* **What is expected**
All of the data needs to be reproduced with no alterations.
◆ ◆ ◆
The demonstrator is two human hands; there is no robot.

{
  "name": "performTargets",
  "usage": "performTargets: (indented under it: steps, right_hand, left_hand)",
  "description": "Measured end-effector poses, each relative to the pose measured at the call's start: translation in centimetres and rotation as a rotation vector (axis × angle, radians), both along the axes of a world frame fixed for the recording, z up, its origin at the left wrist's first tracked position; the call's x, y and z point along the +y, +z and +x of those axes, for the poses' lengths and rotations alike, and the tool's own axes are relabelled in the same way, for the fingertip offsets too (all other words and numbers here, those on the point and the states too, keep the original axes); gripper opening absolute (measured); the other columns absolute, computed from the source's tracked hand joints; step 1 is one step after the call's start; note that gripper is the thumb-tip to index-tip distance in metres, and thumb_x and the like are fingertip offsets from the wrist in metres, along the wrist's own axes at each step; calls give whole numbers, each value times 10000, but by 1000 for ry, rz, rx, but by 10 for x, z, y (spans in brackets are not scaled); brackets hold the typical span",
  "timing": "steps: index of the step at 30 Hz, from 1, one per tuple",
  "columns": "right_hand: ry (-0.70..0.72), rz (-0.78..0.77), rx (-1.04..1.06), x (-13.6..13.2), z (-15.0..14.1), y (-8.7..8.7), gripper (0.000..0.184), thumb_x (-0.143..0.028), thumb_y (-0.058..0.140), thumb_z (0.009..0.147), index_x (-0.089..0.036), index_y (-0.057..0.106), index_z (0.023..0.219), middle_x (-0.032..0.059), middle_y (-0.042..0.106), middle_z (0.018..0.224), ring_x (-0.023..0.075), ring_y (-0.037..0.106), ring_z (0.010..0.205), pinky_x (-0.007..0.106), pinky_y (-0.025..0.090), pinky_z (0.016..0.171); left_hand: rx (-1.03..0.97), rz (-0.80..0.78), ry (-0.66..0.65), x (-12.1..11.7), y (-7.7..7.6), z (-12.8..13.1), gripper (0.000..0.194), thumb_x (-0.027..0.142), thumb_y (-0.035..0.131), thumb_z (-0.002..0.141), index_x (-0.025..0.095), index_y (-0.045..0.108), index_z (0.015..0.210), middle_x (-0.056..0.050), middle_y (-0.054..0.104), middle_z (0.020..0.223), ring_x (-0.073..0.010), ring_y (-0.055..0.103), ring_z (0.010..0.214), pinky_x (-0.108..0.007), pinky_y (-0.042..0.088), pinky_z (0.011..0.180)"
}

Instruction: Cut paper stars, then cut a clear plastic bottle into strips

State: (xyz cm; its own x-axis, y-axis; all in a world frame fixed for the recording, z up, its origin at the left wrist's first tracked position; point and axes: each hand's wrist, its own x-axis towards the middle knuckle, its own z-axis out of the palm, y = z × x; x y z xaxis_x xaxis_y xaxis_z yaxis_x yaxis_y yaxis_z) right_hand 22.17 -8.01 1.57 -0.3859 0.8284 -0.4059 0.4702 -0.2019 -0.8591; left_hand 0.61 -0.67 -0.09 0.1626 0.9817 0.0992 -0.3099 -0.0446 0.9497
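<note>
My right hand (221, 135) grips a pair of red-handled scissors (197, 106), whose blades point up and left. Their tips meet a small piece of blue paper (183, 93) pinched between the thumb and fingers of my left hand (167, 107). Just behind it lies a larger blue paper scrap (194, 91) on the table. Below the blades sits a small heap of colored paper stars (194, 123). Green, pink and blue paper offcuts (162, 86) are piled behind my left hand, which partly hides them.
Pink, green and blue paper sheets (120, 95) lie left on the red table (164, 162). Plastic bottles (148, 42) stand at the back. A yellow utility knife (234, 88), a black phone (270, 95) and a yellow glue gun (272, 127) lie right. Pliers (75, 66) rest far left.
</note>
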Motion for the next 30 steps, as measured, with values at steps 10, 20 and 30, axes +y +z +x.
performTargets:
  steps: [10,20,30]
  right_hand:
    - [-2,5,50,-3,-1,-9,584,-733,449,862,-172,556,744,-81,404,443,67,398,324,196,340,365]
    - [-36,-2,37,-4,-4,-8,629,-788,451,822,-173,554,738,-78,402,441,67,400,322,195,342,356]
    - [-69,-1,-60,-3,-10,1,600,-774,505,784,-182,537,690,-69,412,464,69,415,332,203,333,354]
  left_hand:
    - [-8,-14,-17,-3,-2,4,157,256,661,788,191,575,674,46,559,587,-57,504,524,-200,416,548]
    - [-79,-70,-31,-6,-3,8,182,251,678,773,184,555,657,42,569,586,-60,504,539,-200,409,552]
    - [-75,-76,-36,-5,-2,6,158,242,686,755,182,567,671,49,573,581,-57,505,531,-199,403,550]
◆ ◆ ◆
* **Task output**
The demonstrator is two human hands; there is no robot.

{
  "name": "performTargets",
  "usage": "performTargets: (indented under it: steps, right_hand, left_hand)",
  "description": "Measured end-effector poses, each relative to the pose measured at the call's start: translation in centimetres and rotation as a rotation vector (axis × angle, radians), both along the axes of a world frame fixed for the recording, z up, its origin at the left wrist's first tracked position; the call's x, y and z point along the +y, +z and +x of those axes, for the poses' lengths and rotations alike, and the tool's own axes are relabelled in the same way, for the fingertip offsets too (all other words and numbers here, those on the point and the states too, keep the original axes); gripper opening absolute (measured); the other columns absolute, computed from the source's tracked hand joints; step 1 is one step after the call's start; note that gripper is the thumb-tip to index-tip distance in metres, and thumb_x and the like are fingertip offsets from the wrist in metres, along the wrist's own axes at each step; calls give whole numbers, each value times 10000, but by 1000 for ry, rz, rx, but by 10 for x, z, y (spans in brackets are not scaled); brackets hold the typical span",
  "timing": "steps: index of the step at 30 Hz, from 1, one per tuple",
  "columns": "right_hand: ry (-0.70..0.72), rz (-0.78..0.77), rx (-1.04..1.06), x (-13.6..13.2), z (-15.0..14.1), y (-8.7..8.7), gripper (0.000..0.184), thumb_x (-0.143..0.028), thumb_y (-0.058..0.140), thumb_z (0.009..0.147), index_x (-0.089..0.036), index_y (-0.057..0.106), index_z (0.023..0.219), middle_x (-0.032..0.059), middle_y (-0.042..0.106), middle_z (0.018..0.224), ring_x (-0.023..0.075), ring_y (-0.037..0.106), ring_z (0.010..0.205), pinky_x (-0.007..0.106), pinky_y (-0.025..0.090), pinky_z (0.016..0.171); left_hand: rx (-1.03..0.97), rz (-0.80..0.78), ry (-0.66..0.65), x (-12.1..11.7), y (-7.7..7.6), z (-12.8..13.1), gripper (0.000..0.194), thumb_x (-0.027..0.142), thumb_y (-0.035..0.131), thumb_z (-0.002..0.141), index_x (-0.025..0.095), index_y (-0.045..0.108), index_z (0.015..0.210), middle_x (-0.056..0.050), middle_y (-0.054..0.104), middle_z (0.020..0.223), ring_x (-0.073..0.010), ring_y (-0.055..0.103), ring_z (0.010..0.214), pinky_x (-0.108..0.007), pinky_y (-0.042..0.088), pinky_z (0.011..0.180)"
}

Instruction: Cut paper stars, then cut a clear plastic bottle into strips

State: (xyz cm; its own x-axis, y-axis; all in a world frame fixed for the recording, z up, its origin at the left wrist's first tracked position; point and axes: each hand's wrist, its own x-axis towards the middle knuckle, its own z-axis out of the palm, y = z × x; x y z xaxis_x xaxis_y xaxis_z yaxis_x yaxis_y yaxis_z) right_hand 22.17 -8.01 1.57 -0.3859 0.8284 -0.4059 0.4702 -0.2019 -0.8591; left_hand 0.61 -0.67 -0.09 0.1626 0.9817 0.0992 -0.3099 -0.0446 0.9497
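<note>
My right hand (221, 135) grips a pair of red-handled scissors (197, 106), whose blades point up and left. Their tips meet a small piece of blue paper (183, 93) pinched between the thumb and fingers of my left hand (167, 107). Just behind it lies a larger blue paper scrap (194, 91) on the table. Below the blades sits a small heap of colored paper stars (194, 123). Green, pink and blue paper offcuts (162, 86) are piled behind my left hand, which partly hides them.
Pink, green and blue paper sheets (120, 95) lie left on the red table (164, 162). Plastic bottles (148, 42) stand at the back. A yellow utility knife (234, 88), a black phone (270, 95) and a yellow glue gun (272, 127) lie right. Pliers (75, 66) rest far left.
</note>
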Motion for the next 30 steps, as measured, with values at steps 10, 20 and 30, axes +y +z +x.
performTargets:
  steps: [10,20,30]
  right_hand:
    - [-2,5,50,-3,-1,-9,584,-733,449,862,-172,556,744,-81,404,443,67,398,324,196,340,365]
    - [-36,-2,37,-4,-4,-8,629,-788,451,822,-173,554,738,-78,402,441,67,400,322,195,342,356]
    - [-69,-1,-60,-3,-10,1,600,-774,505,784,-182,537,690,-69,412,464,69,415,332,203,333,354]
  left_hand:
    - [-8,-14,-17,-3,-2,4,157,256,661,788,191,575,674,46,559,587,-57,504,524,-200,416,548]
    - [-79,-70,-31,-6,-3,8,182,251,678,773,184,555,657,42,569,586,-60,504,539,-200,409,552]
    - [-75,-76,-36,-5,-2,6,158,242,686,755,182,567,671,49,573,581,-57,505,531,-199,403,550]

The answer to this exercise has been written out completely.